The Christmas season always brings me the chills.
Chills down my spine, that is.
The season always haunts me like some Christmas ghost of the past, reminding me of some long gone day that I could barely remember. It’s a bad memory that lingers and is still carefully stored at the back of my head bidding its time to come out every Christmas season. It’s a trifle piece of memory, not even painful not even a story of unrequited love or any of that jazz, but it’s enough to haunt me.
I am not a Scrooge who goes bah-humbug every Christmas time to get this kind of haunting. Although I don’t believe in any Christian significance of Christmas, I never grumble or bash any well wishers. In fact, I sometimes even offer the greeting first and also join in the merry making. I don’t crush any people’s happiness by preaching the ancient pagan significance of yuletide including its pagan symbolisms and traditions to anyone who would approach me with a huge smile and a warm handshake. I join in warm huggies, smoochies and all!
Yet, Christmas past still haunts me.
High School. Senior Year. My last. The memory is actually sketchy. I don’t know what really transpired. I forgot the details already. It was so long ago. Maybe it was the guilt. Maybe because I fell asleep. Maybe because I wasn’t too focus enough to be creative enough. All I remember was that I was being prepared for one big event – something of epic proportions that I shouldn’t miss. It was supposed to be the last of my four year stint to join this event, so I couldn’t afford to lose. Day in and day out, I was being instructed, conditioned and trained for one big important school activity.
Every morning, every day before the big day, I went to this special class with a handful of classmates. We would stay in the room, sometimes locked in, with only papers and pens. We were excused from most of the morning classes. Each of us was being trained for specific specialties.
We were being prepared for a competition against other schools within the city. This means we’ve passed the district level and now getting prepped for the city wide or division level. The competition here is usually tougher because we’re competing against other schools, but our district in and of itself was already pushing camel through the eye of a needle. We belong in a district with none other than Manila Science HS, the top science high school in the city of Manila. Since we got to city level, it means we’re capable of placing with this school among others. Actually many schools in the city do try to topple this science high school and most of them succeed.

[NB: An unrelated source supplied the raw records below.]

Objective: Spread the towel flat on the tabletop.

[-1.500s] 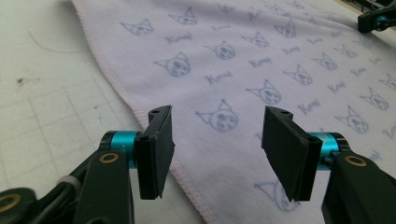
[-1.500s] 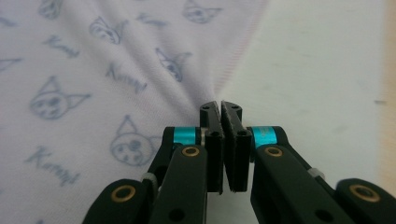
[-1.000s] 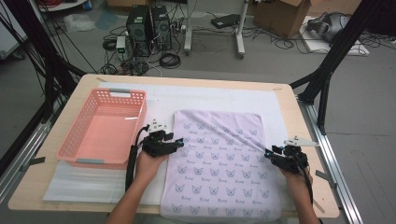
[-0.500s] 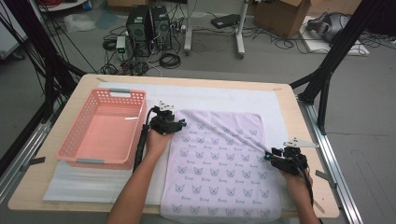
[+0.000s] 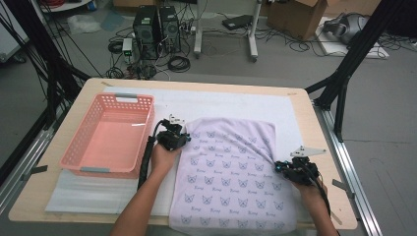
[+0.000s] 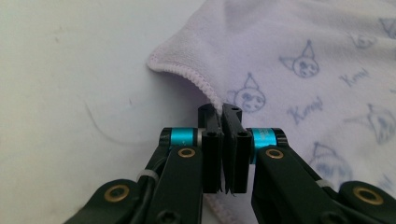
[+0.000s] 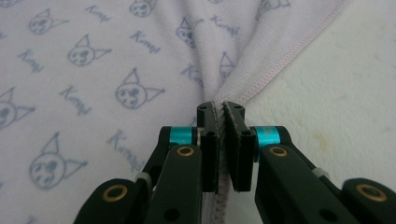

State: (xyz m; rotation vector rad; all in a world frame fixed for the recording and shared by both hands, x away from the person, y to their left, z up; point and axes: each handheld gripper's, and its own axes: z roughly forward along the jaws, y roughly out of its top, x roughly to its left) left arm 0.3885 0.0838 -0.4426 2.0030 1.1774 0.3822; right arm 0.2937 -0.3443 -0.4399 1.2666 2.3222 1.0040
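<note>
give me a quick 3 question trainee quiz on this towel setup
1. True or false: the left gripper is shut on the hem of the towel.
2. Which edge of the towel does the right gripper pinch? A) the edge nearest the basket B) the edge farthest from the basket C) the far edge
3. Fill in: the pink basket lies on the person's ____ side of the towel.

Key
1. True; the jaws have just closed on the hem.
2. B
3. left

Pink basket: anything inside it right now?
The pink basket looks empty; its bare floor shows through. The towel lies beside it on the white mat, both grippers pinching its edges.
</note>
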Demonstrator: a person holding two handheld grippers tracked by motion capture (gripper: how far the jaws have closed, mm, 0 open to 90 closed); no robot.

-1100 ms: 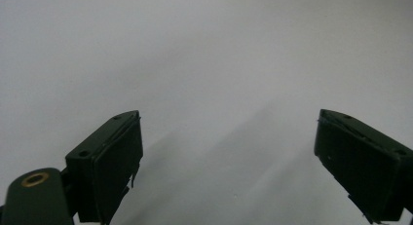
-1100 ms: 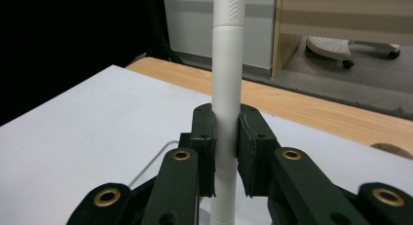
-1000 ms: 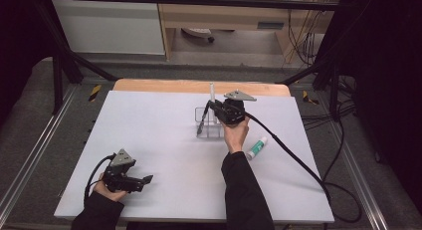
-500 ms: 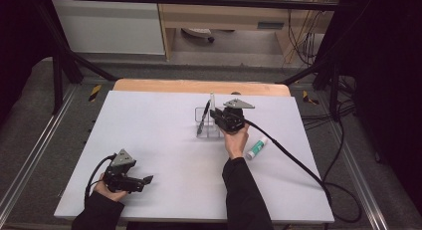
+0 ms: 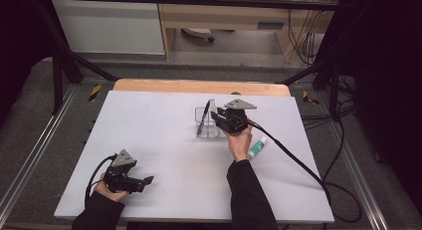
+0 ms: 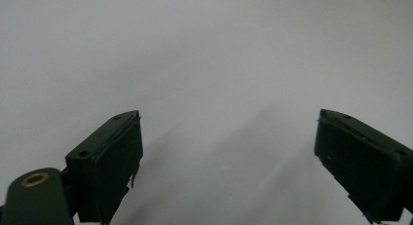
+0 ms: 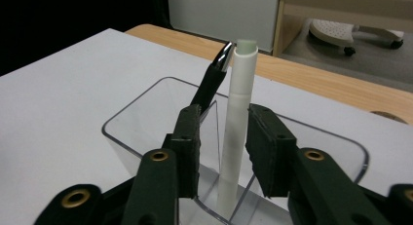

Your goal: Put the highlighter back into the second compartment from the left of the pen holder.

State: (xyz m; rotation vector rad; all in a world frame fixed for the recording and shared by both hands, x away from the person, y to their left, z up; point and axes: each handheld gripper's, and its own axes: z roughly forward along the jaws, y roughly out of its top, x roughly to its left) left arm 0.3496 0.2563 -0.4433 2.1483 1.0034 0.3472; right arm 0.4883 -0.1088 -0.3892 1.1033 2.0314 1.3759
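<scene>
White worktop (image 5: 164, 140), wood edge behind, dark room, cables right. White pen (image 7: 237, 118) upright in clear holder (image 7: 146, 101), black pen (image 7: 210, 84) leaning beside. Right tool (image 7: 223, 152) jaws just opening, straddling white pen, small gaps either side. Left tool (image 5: 144, 180) wide, empty, idle near front. Risk: withdrawing jaw snags pen, tips holder. Green-capped tube (image 5: 258, 147) lies nearby.

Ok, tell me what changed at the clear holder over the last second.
The right hand-held gripper has just been opening its jaws around the white pen, which now stands upright in the clear holder, apparently let go. The black pen leans beside it as before, and the left hand-held gripper stays open and idle.
</scene>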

The big day comes. I am prepared except for one thing: the big day is a Saturday, A Sabbath. It’s a big deal that I be in church, even if all I ever do there back then was to play soccer with some friends using a fallen coconut on the lawn beside our church. It is a big deal for me so why am I elsewhere? I couldn’t do anything but just try to shrug it off. Though the pangs of guilt have slowly been eating at me each hour during the day, I couldn’t do anything. Back then, my fear of my instructor was greater than my fear of sin itself. My instructor would surely skin me alive if I ever opted out of the competition. So here I was guilty of hell fire but still competing in another high school whose name I couldn’t remember.
As usual for most city wide events, there was a program first. We all had to line up per category and listen as teachers, superintendents all had to talk. I don’t why but after all these years I learned that teachers ought to keep quiet when not teaching or risk voice misuse and abuse, then again, they seem to crave the talking that they even had to talk longer than usual at programs. As the program wore on, the guilty feeling has been eating at me. I wanted to bolt out. I wanted to catch the first jeep back to church. I wanted to scream, WHAT AM I DOING HERE?!
Then, we separated. All students were sent to a pre-arranged room based on the category they’re competing in. We’re supposed to stay there for most of the day until the tasks that we have to do is over. By this time, I was already sweating buckets. I was already uneasy.
Then, proctor walked in.
She talked for a while, some instructions I was already very familiar with. Then sheets of papers were passed, and then the competition starts. The task was this: write a personal feature story of how you celebrate Christmas for what it really means.
Until today, I couldn’t believe how I totally screwed up that big City-wide Journalism Competition. I wrote an obviously conjured story that had very vague and inaccurate details. I was not in focus. I was guilty for being there. I think I even fell asleep during the competition.
Now, every Christmas season, I am reminded by that article that I didn’t write. What if I told it like this or I told it like that? What if I wrote it this way or that? It’s driving me crazy until today.